Exercise directions: Only lines holding the word "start" are wanted from the records; copy all of them.

[Source data]
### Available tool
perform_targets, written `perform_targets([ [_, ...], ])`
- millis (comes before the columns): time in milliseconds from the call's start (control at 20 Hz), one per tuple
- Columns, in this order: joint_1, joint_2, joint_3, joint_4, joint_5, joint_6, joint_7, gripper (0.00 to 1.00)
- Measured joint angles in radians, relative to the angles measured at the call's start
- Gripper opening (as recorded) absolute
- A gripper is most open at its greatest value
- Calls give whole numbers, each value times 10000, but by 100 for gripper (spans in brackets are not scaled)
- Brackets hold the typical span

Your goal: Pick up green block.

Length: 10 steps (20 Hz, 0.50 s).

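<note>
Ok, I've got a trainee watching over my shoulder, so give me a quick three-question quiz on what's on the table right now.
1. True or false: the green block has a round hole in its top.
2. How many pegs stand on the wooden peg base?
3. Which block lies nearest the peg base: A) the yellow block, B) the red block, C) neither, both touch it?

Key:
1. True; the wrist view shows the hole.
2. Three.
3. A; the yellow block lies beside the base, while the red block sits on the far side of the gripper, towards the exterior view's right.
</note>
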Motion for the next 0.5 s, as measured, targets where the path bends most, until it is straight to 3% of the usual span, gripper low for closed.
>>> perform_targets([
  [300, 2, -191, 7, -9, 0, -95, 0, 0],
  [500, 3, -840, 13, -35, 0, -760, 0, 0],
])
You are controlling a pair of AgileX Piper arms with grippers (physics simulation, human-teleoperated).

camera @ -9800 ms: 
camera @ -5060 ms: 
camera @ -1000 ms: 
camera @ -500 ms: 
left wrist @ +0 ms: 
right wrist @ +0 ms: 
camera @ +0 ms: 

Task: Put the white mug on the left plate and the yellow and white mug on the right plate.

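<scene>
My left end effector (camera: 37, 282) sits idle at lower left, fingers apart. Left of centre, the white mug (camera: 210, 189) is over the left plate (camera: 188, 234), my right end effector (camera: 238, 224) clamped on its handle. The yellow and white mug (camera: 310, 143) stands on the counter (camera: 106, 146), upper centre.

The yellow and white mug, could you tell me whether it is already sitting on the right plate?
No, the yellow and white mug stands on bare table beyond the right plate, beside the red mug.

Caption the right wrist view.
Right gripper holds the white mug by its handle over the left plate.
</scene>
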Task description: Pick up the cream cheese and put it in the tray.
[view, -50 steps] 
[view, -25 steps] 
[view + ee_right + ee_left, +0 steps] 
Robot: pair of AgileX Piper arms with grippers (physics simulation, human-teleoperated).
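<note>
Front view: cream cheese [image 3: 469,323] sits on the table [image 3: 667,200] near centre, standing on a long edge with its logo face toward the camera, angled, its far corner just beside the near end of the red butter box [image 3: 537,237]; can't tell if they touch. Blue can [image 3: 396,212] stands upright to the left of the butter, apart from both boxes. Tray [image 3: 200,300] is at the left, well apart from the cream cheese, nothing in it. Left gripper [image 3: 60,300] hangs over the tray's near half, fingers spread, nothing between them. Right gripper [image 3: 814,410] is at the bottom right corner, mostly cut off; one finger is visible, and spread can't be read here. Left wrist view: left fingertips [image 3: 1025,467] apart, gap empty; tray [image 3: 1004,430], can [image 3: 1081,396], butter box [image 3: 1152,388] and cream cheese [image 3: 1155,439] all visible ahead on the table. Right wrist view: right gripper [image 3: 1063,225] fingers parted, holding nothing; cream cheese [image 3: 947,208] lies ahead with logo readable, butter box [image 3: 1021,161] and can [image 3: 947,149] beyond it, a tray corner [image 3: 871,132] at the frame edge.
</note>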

Task solution:
- millis (comes before the columns): time in milliseconds from the call's start (control at 20 Hz), one per tuple
- Measured joint angles in radians, relative to the angles measured at the call's start

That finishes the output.